Materials provided:
===============
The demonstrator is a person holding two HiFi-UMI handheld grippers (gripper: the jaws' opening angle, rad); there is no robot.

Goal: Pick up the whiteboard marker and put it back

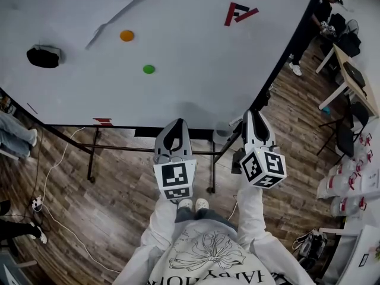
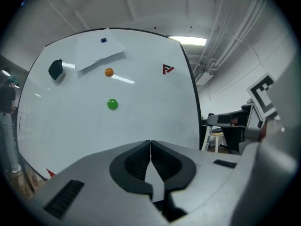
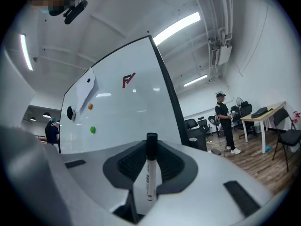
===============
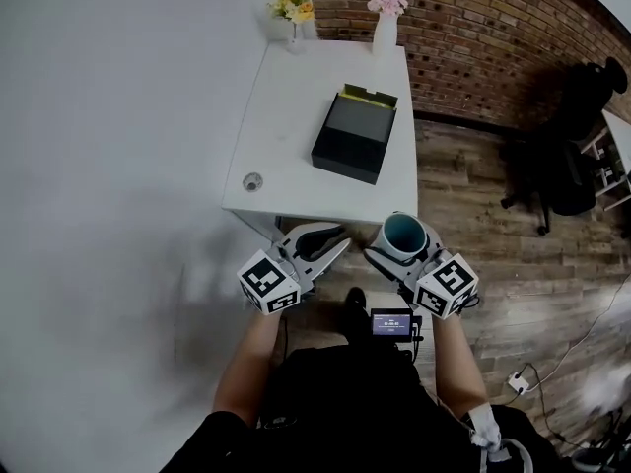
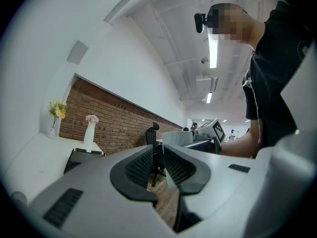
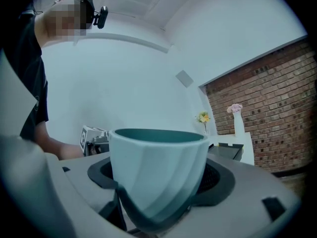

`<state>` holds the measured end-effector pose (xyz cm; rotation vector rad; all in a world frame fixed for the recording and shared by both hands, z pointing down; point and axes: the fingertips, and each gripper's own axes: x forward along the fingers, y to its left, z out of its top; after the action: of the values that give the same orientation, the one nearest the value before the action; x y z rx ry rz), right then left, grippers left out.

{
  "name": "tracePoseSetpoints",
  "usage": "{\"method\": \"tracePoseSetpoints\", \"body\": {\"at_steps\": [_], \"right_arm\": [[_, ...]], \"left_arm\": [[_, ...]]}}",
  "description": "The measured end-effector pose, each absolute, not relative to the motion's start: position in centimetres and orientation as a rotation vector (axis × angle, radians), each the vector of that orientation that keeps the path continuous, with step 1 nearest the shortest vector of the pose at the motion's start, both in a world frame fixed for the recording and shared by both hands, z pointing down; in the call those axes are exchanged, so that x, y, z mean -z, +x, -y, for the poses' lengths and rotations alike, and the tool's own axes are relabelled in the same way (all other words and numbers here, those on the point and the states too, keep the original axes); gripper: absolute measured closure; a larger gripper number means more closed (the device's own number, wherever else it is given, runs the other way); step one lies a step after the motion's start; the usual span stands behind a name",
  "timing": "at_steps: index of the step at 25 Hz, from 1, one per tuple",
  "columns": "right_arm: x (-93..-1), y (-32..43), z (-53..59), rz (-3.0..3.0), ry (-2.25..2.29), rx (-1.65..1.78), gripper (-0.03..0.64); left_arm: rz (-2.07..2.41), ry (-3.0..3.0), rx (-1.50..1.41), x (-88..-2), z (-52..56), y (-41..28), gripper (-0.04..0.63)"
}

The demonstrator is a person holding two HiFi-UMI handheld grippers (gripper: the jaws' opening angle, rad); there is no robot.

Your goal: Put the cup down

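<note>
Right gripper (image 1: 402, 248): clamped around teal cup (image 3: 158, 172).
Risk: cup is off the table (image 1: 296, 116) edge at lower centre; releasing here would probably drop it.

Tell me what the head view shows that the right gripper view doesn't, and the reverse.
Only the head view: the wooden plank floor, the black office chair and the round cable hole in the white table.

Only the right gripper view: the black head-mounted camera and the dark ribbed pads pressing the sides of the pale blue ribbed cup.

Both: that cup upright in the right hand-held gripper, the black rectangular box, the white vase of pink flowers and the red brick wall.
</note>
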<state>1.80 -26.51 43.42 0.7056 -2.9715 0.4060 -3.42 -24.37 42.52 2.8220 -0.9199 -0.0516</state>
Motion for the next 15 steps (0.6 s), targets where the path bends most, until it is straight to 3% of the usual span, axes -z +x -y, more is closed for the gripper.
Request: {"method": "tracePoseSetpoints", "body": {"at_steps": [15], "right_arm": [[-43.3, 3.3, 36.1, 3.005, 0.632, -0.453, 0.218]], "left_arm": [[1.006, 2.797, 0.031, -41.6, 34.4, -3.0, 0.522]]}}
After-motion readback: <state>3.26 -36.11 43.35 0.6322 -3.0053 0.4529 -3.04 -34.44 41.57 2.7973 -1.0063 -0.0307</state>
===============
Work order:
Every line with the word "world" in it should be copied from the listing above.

Response to this task:
`<state>` holds the measured end-effector pose (xyz cm; rotation vector rad; all in a world frame fixed for the recording and shared by both hands, z pointing down; point and axes: the fingertips, and each gripper's own axes: x forward along the fingers, y to its left, z out of its top; after the action: of the values that give the same orientation, the one nearest the value before the action; x y z rx ry rz), right then left, grippers left out.
  "description": "The measured end-effector pose, each absolute, not relative to the motion's start: position in centimetres and orientation as a rotation vector (axis × angle, radians), each the vector of that orientation that keeps the path continuous, with step 1 nearest the shortest vector of the pose at the motion's start, both in a world frame fixed for the recording and shared by both hands, z pointing down; in the call those axes are exchanged, so that x, y, z mean -z, +x, -y, for the poses' lengths and rotations alike, and the tool's own axes are relabelled in the same way (all other words and numbers here, those on the point and the states too, keep the original axes); gripper: absolute measured closure; a larger gripper number means more closed (the device's own number, wherever else it is given, runs the other way); step one lies a step after the motion's start; the usual span stands behind a name",

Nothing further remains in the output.